From the data below, return each line in which the string "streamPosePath" is found.

⟨

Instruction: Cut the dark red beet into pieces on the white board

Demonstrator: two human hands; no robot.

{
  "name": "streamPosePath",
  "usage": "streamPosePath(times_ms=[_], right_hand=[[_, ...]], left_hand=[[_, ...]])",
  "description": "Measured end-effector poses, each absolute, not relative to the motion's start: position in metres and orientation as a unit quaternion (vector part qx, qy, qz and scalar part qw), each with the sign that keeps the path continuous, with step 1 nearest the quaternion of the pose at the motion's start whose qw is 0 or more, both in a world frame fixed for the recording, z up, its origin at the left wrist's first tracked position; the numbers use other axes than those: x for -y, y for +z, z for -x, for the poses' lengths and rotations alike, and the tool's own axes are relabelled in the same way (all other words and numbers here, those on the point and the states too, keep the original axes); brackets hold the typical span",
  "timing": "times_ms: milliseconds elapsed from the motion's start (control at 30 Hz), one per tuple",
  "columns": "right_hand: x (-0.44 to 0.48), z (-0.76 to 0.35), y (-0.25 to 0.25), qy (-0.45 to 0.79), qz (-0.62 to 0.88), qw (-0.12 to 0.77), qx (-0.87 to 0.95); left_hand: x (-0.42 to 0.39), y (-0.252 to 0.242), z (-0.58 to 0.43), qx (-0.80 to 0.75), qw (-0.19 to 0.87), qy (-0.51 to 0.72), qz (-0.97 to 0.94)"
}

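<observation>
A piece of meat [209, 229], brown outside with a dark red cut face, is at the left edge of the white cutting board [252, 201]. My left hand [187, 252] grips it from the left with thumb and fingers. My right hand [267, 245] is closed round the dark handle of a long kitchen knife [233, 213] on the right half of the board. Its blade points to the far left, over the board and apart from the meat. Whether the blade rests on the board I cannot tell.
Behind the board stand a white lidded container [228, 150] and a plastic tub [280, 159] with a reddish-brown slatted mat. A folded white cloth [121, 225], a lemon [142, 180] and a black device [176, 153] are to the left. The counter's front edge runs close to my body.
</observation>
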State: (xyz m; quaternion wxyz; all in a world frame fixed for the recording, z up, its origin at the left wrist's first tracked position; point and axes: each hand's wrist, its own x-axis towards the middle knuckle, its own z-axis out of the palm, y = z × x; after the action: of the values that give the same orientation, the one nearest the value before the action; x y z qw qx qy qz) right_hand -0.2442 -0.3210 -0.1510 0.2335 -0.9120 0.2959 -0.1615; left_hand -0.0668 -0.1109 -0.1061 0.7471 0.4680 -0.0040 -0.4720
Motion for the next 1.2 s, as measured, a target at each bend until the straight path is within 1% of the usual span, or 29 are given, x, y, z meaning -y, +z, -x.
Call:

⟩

▶ [ANSWER BELOW]
  "name": "streamPosePath",
  "usage": "streamPosePath(times_ms=[_], right_hand=[[_, ...]], left_hand=[[_, ...]])",

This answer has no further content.